• [TASK TO CARRY OUT]:
When you return the material, keep every line exactly as it is and omit the pictures.

• [AVAILABLE DATA]:
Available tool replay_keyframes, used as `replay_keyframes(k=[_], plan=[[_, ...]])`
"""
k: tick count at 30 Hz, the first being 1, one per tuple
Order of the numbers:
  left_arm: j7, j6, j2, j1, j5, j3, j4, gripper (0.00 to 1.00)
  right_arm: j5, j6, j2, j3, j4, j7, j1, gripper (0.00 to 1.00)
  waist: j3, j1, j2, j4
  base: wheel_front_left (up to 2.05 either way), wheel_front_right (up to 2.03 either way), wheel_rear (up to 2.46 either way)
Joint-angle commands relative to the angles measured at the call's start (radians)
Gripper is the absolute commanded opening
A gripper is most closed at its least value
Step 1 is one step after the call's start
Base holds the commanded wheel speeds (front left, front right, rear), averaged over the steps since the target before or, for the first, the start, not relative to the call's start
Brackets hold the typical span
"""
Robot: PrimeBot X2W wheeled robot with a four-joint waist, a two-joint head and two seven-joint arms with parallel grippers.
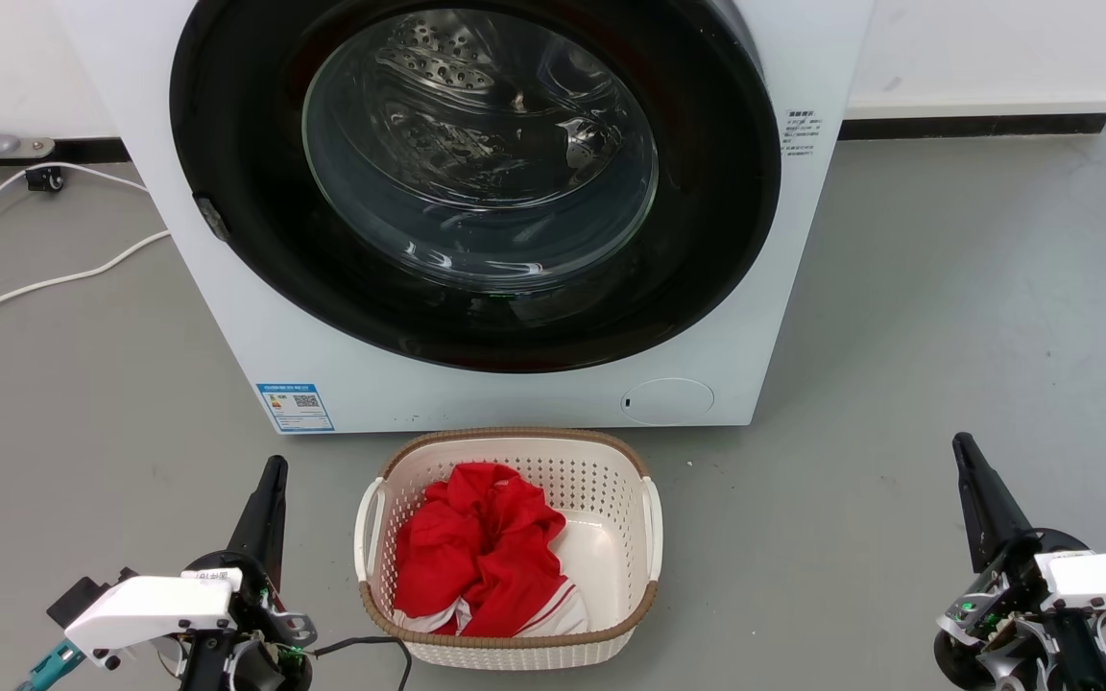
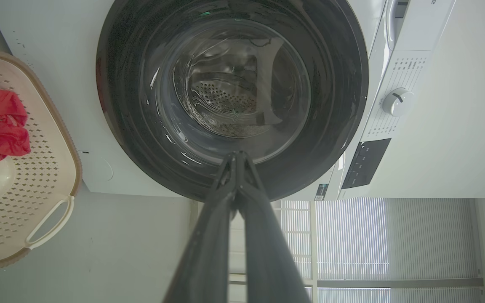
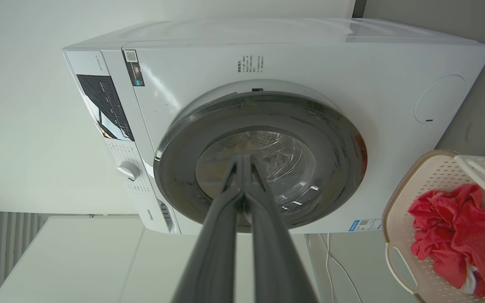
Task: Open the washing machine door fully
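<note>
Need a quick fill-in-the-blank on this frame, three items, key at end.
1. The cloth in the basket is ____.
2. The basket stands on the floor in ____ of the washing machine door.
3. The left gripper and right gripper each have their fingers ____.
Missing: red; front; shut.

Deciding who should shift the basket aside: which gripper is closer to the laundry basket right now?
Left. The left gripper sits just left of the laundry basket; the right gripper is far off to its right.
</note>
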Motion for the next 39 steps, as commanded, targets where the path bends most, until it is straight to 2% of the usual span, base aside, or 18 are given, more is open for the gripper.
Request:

• [SOLVED EXERCISE]:
Available tool replay_keyframes, used as `replay_keyframes(k=[_], plan=[[_, ...]])`
"""
k: tick count at 30 Hz, the first being 1, one per tuple
Order of the numbers:
  left_arm: j7, j6, j2, j1, j5, j3, j4, gripper (0.00 to 1.00)
  right_arm: j5, j6, j2, j3, j4, j7, j1, gripper (0.00 to 1.00)
  waist: j3, j1, j2, j4
  base: wheel_front_left (up to 2.05 either way), wheel_front_right (up to 2.03 either way), wheel_rear (up to 2.46 either way)
Joint-angle commands relative to the angles measured at the call's start (radians)
Gripper is the absolute commanded opening
A gripper is most closed at its least value
Step 1 is one step after the call's start
Base holds the commanded wheel speeds (front left, front right, rear), averaged over the steps since the target before or, for the first, the start, not relative to the call's start
Brackets hold the typical span
"""
Robot: PrimeBot X2W wheeled robot with a four-joint waist, a two-joint head and two seven-joint arms with parallel grippers.
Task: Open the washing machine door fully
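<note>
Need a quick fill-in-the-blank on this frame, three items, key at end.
1. The cloth in the basket is ____.
2. The basket stands on the floor in ____ of the washing machine door.
3. The left gripper and right gripper each have their fingers ____.
Missing: red; front; shut.

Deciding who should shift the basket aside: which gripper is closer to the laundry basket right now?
Left. The left gripper sits just left of the laundry basket; the right gripper is far off to its right.
</note>
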Motion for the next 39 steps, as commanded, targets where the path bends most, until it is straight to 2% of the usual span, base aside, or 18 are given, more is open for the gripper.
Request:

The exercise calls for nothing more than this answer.